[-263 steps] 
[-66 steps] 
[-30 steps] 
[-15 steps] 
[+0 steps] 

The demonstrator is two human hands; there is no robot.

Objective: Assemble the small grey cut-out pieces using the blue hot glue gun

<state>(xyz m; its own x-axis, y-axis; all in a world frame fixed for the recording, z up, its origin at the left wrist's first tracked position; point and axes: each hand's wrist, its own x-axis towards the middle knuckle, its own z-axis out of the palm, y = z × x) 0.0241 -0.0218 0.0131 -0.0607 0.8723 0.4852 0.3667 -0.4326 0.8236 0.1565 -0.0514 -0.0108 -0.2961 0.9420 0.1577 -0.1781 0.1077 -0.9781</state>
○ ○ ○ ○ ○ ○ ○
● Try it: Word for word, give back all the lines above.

● Your response:
[-263 steps] 
[-66 steps] 
[-30 steps] 
[-15 steps] 
[+0 steps] 

The demonstrator is two human hands; there is no robot.

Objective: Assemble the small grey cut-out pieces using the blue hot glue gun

<state>(xyz m; its own x-axis, y-axis; all in a world frame fixed for the recording, z up, its origin at the left wrist's first tracked position; point and axes: each hand's wrist, its own x-axis towards the middle knuckle, its own z-axis out of the palm, y = z × x) 0.0241 -0.0218 0.0131 -0.0607 0.8723 0.4852 0.3667 -0.4326 0.8236 0.1565 -0.0514 -0.0108 -0.2961 0.9420 0.1577 -0.1781 0.1077 -0.9781</state>

Nothing else is needed, and the exercise is over.